* WORK ORDER *
Start to finish, return the listing below exactly, pictures excluded.
INFORMATION SUPPLIED below:
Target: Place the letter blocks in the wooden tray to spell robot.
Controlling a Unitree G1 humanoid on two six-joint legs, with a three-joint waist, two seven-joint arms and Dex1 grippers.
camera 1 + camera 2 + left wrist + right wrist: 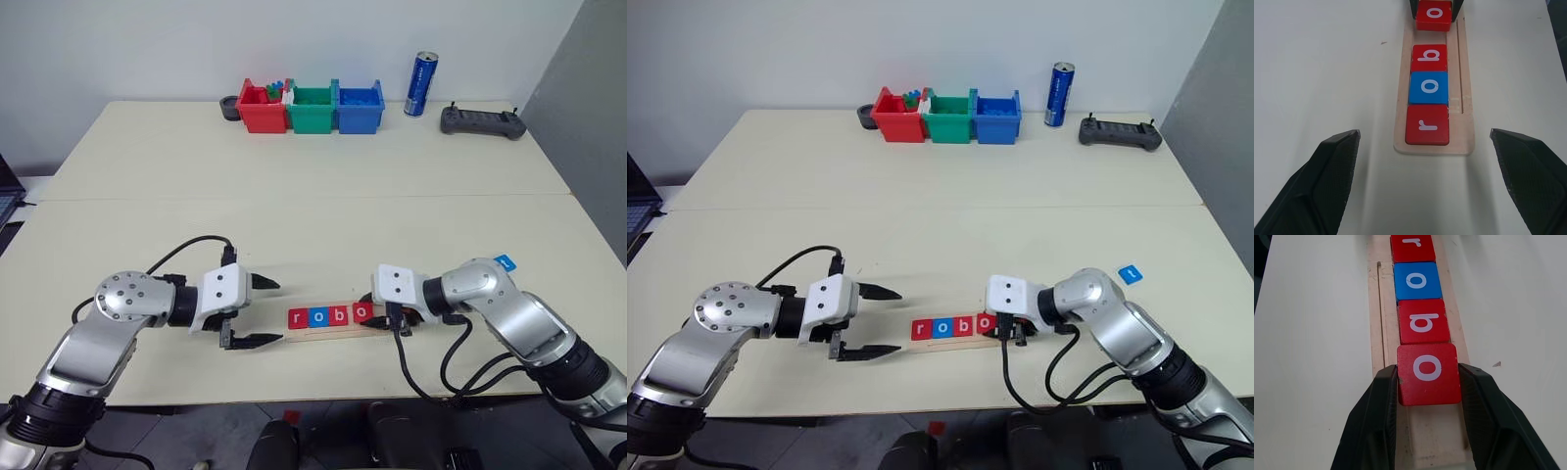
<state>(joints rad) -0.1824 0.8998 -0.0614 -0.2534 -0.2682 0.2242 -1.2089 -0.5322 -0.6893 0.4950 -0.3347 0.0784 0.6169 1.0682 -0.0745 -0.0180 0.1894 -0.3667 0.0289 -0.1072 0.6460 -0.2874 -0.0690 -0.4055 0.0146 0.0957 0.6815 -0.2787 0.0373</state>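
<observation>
Red tile in the grip: the right gripper [1427, 382] has its two black fingers [1376, 401] pressed on either side of the red "o" block [1427, 374], held over the wooden tray [1382, 323] just behind the red "b" block [1423, 321].
Tray row: the red "r" block [1427, 124], blue "o" block [1428, 87] and "b" sit in line on the tray, touching or nearly so; a small gap shows between "b" and the held tile.
Left gripper: the left gripper [257, 311] hangs off the "r" end of the tray, fingers spread wide, holding nothing.
Step in hand: seating the fourth letter, as I judge it; three are down.
Next move: lower the tile square into the row, snug against the "b", then let go without dragging it.
Last letter: a small blue tile [1129, 273] lies on the table [313, 176] to the right, well apart from the tray; probably the "t", though its letter is too small to read.
Far edge: red, green and blue bins [311, 107], a blue can [421, 83] and a dark controller [482, 121].
</observation>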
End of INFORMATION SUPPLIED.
* RESPONSE AREA *
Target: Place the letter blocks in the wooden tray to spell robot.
Controlling a Unitree G1 humanoid on two six-joint legs, with a three-joint waist, two seven-joint arms and Dex1 grippers.
camera 1 + camera 2 + left wrist + right wrist: 
<state>(joints rad) -0.1824 0.8998 -0.0614 -0.2534 -0.2682 0.2242 -1.2089 -0.5322 -0.6893 0.4950 -0.3347 0.0784 0.6169 1.0682 -0.0745 -0.0180 0.1894 -0.3667 0.0289 -0.1072 0.6460 -0.2874 -0.0690 -0.4055 0.0146 0.0957 0.6815 -0.2787 0.0373</state>
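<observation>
Red tile in the grip: the right gripper [1427, 382] has its two black fingers [1376, 401] pressed on either side of the red "o" block [1427, 374], held over the wooden tray [1382, 323] just behind the red "b" block [1423, 321].
Tray row: the red "r" block [1427, 124], blue "o" block [1428, 87] and "b" sit in line on the tray, touching or nearly so; a small gap shows between "b" and the held tile.
Left gripper: the left gripper [257, 311] hangs off the "r" end of the tray, fingers spread wide, holding nothing.
Step in hand: seating the fourth letter, as I judge it; three are down.
Next move: lower the tile square into the row, snug against the "b", then let go without dragging it.
Last letter: a small blue tile [1129, 273] lies on the table [313, 176] to the right, well apart from the tray; probably the "t", though its letter is too small to read.
Far edge: red, green and blue bins [311, 107], a blue can [421, 83] and a dark controller [482, 121].
</observation>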

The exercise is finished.